Session 023-04, Eichmann Adolf

Judge Halevi: Dr. Wells, you said that when the Nazis
entered Russia, there were 150,000 Jews in Lvov.

Witness Wells: Yes.

Q. How many Polish residents were there in Lvov, or local
non-Jewish residents?

A. The city counted at this time about 420,000 population.

Q. When you were seeking a hiding place from the
extermination, did the Poles give you shelter in their

A. Normally the Poles, not only did not afford us any hiding
places, but they took part, and when some of our Death
Brigade people escaped into the woods, only a few of us
survived, because some of them were killed by Polish
partisans in the woods.

Q. I did not understand – the Poles “took part” in what?

A. No, there was a Polish partisan group that was fighting
against the Germans, but there was a similar group and at
the same time they were anti-Jewish.

Attorney General: Perhaps I may be permitted to ask, Your
Honour, the question is a delicate one, there were several
forces of Polish partisans – perhaps the witness should be
asked to identify which force he is talking of – if I may
request this.

Witness Wells: I know about several partisan forces, that
for example some of them helped, but some were against.
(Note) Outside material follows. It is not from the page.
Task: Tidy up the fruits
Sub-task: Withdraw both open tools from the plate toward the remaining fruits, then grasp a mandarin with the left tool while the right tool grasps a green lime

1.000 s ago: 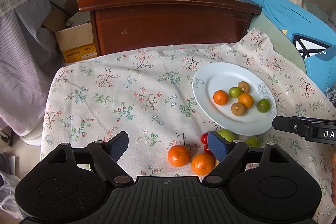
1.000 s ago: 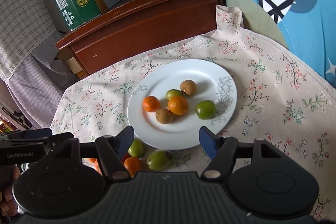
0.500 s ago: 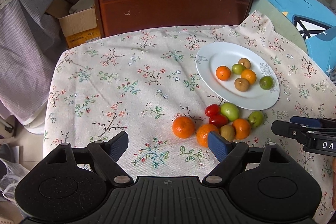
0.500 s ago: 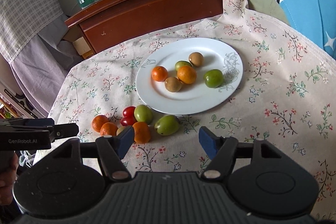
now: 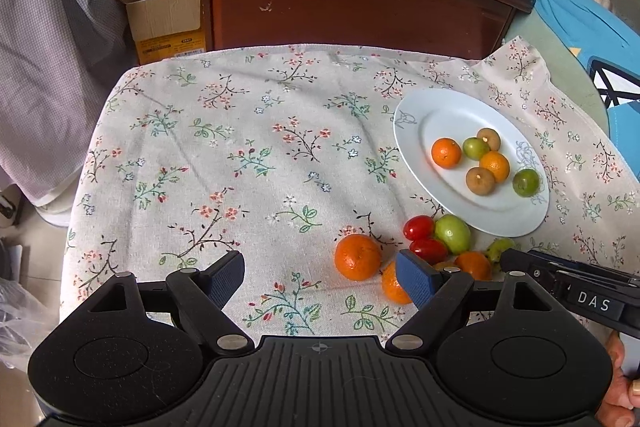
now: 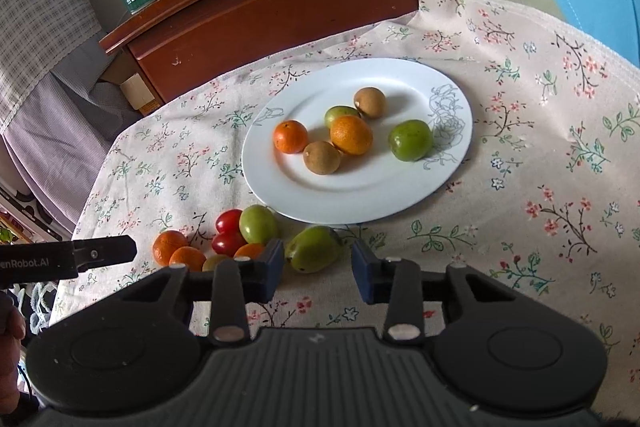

I
couldn’t identify their political or non-political
association because I only know that this group was near
Lvov in the woods near Stry, and I know one thing that even
among the Polish partisans there was fighting between
partisan groups against partisan groups, so it wasn’t a
clear situation and at this time I couldn’t…I found out
after the War, that some people were hidden by partisans
that belong to a certain political organization, but I
couldn’t at this time say.

Q. Perhaps the Witness could identify an organization called

A. I know about the name but I have very little connection
or knowledge of it.

Q. Armia Krajowa – have you heard the name?

A. I know also about the Armia Krajowa.

Presiding Judge: The witness said that he was then too young
to be familiar with all these matters.

Attorney General: Judge Halevi’s question concerns a
question which we shall dwell upon tomorrow and there will
be people here who will be able to inform the Court. I
simply wanted the witness, seeing that he had been asked, to
say himself that there were various Polish units.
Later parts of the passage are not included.